Back to Seis: Light, brilliant cherry color, flowery with red fruit and oak – a little too much of the latter for my taste – with balance, elegance and freshness on the palate.

Biga de Luberri crianza 2008.  100% tempranillo.

Medium ruby color, a floral nose with just a hint of oak. (‘With Seis’ the oak seemed to come through more strongly.) Light and fresh on the palate.

Monje Amestoy de Luberri reserva 2006.  90% tempranillo, 10% ‘others’ (almost surely cabernet sauvignon but Florentino’s lips were sealed). Intense ruby, red fruit on the nose, reminding me of cranberries, and toast but not overpowering.  On the palate, like the other wines in the range, it had a light, crisp, balanced mouthfeel.

Cepas Viejas (Old Vines) 2006.  100% tempranillo.
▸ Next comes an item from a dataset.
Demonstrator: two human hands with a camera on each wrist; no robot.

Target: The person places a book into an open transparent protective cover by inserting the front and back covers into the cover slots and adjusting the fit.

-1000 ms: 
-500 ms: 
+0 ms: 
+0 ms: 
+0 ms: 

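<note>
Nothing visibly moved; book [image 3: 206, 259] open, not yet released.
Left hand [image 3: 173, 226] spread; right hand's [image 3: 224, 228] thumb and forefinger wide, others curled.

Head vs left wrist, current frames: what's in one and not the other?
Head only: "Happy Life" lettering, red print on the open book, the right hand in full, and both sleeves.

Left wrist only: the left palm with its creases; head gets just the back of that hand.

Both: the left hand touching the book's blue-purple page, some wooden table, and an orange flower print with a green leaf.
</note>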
The grapes for Cepas Viejas come from vines over 75 years old that produce about 3.500 kilos per hectare, a little more than half the maximum yield authorized for red grapes in Rioja.
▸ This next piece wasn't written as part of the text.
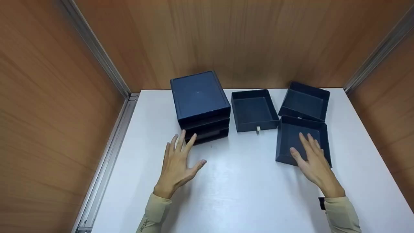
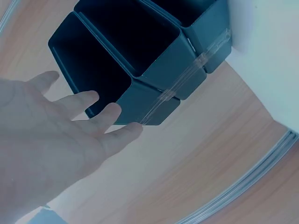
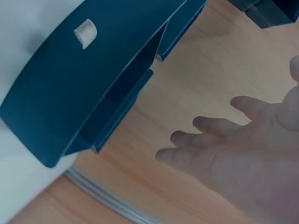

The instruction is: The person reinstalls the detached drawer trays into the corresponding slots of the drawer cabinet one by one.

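In the head view, my left hand (image 1: 176, 165) has its fingers spread in front of a dark blue drawer cabinet (image 1: 200, 94), fingertips overlapping its lower front corner. The left wrist view shows three open slots in the cabinet (image 2: 161, 77), with clear tape (image 2: 187, 74) along its side. My right hand (image 1: 315, 165), fingers extended, is over the front right drawer (image 1: 288, 132). The right wrist view has that hand (image 3: 247, 144) holding nothing, beside a drawer front (image 3: 70, 93) with a pale pull tab (image 3: 86, 33).
A second loose drawer (image 1: 254, 110), pull tab (image 1: 258, 129) facing me, lies right of the cabinet. Behind the front right drawer is a third drawer (image 1: 305, 100), turned at an angle. Wood-grain panels (image 1: 242, 42) with metal rails (image 1: 111, 139) enclose the white table (image 1: 233, 184).
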Motion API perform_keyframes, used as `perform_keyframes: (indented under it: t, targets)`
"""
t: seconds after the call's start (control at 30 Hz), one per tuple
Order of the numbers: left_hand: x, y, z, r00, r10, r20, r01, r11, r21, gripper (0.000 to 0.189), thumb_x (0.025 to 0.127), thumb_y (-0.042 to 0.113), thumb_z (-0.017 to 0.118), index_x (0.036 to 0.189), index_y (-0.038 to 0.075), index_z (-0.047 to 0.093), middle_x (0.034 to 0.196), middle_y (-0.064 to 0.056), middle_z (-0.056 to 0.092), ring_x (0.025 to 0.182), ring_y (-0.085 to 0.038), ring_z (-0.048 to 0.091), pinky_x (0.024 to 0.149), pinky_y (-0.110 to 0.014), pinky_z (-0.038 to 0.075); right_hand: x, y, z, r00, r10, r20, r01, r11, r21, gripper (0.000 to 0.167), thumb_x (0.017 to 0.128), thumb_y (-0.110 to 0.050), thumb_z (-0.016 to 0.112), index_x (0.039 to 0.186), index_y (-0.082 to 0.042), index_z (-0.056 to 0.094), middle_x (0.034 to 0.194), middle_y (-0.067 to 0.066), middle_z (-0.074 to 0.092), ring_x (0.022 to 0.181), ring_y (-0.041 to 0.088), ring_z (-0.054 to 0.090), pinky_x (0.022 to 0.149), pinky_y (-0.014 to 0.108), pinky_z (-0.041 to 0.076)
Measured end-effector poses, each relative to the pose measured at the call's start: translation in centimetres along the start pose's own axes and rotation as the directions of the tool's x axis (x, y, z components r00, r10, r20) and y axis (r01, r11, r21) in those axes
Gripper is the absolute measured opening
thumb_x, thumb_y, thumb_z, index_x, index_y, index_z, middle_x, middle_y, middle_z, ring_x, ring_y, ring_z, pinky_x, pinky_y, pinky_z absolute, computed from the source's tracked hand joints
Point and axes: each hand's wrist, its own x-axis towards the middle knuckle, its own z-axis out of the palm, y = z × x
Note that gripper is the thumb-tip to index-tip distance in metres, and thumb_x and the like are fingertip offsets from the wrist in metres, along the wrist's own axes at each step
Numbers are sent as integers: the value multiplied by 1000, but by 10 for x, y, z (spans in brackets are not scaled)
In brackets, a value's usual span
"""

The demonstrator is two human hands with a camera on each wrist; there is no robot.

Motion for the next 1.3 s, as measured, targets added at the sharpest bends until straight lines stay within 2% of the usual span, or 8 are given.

Intense ruby.  Dark fruit, with mineral notes on the nose.  On the palate, clean, with good acidity.  Once again, the balance between oak and fruit was perfect.

Cepas Viejas was my second favorite of the evening and showed me that Luberri’s preference for light, balanced, easy to drink reds went straight through the range.

 My thought on leaving the tasting was that more and more of the Riojas I had tasted recently were getting back to the elegant, light style of winemaking that was popular here before the 1990s when wineries began soaking their wines in new oak.

 As a marketing guy, I also liked the fact that the five wines were linked with ‘de Luberri’ (by Luberri) on the label.  This is a big help to consumers who would otherwise be confused by five different brand names.

To me, Luberri’s wines proved that complexity is not the enemy of elegance.  I hope this is the way of the future.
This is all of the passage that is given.